_Exercise_: I would like each line of the data that holds the word "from" copied out.
————
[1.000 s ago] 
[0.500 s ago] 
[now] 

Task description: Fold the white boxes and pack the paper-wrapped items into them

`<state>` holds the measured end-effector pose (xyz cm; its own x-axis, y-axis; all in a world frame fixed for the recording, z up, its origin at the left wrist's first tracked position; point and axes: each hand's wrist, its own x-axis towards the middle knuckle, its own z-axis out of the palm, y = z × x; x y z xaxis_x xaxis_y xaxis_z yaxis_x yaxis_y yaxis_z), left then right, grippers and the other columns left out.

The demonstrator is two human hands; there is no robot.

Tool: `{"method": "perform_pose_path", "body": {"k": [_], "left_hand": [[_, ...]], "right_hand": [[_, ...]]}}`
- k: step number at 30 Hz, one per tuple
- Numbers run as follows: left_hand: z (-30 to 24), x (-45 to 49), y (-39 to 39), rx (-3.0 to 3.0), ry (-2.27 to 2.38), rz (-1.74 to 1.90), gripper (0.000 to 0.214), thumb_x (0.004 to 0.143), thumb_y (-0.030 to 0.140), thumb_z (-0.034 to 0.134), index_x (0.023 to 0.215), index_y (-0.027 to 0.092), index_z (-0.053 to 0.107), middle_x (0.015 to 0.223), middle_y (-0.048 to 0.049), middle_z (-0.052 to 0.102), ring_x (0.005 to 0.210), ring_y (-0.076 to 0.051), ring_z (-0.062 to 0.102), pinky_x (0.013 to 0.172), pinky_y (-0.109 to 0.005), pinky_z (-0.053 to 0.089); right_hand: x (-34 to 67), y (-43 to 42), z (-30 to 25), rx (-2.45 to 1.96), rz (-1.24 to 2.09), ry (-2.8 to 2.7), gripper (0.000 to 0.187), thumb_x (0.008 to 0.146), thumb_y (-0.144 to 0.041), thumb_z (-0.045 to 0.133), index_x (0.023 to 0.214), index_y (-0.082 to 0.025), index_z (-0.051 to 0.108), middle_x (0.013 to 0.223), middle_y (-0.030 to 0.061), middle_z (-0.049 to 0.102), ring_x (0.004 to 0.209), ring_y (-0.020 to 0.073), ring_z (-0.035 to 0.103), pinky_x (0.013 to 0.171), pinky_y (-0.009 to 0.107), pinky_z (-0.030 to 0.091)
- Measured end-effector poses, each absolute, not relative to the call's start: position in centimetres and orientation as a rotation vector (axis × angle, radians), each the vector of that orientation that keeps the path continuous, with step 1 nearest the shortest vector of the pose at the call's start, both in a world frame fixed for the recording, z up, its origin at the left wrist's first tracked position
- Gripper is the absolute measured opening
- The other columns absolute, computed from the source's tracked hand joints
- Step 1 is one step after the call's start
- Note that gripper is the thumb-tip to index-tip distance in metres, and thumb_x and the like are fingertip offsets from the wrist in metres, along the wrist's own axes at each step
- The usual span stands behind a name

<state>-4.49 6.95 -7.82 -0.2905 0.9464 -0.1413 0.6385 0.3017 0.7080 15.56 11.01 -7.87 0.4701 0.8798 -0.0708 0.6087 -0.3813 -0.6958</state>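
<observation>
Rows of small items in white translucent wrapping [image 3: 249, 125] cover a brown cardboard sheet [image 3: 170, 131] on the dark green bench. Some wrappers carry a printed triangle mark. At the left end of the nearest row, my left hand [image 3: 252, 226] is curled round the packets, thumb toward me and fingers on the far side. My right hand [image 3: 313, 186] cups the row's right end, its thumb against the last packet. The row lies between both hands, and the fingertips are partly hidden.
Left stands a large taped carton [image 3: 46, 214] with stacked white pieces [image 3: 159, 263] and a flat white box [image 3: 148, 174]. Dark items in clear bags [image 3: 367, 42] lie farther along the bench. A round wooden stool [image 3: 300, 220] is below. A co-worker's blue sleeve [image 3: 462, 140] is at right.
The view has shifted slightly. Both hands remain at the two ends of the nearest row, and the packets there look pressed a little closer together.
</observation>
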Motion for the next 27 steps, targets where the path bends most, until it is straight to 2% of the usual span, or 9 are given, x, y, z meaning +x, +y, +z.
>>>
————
_Exercise response_:
- The other columns absolute, computed from the source's tracked hand joints
- Note that gripper is the thumb-tip to index-tip distance in metres, and thumb_x and the like are fingertip offsets from the wrist in metres, along the wrist's own axes at each step

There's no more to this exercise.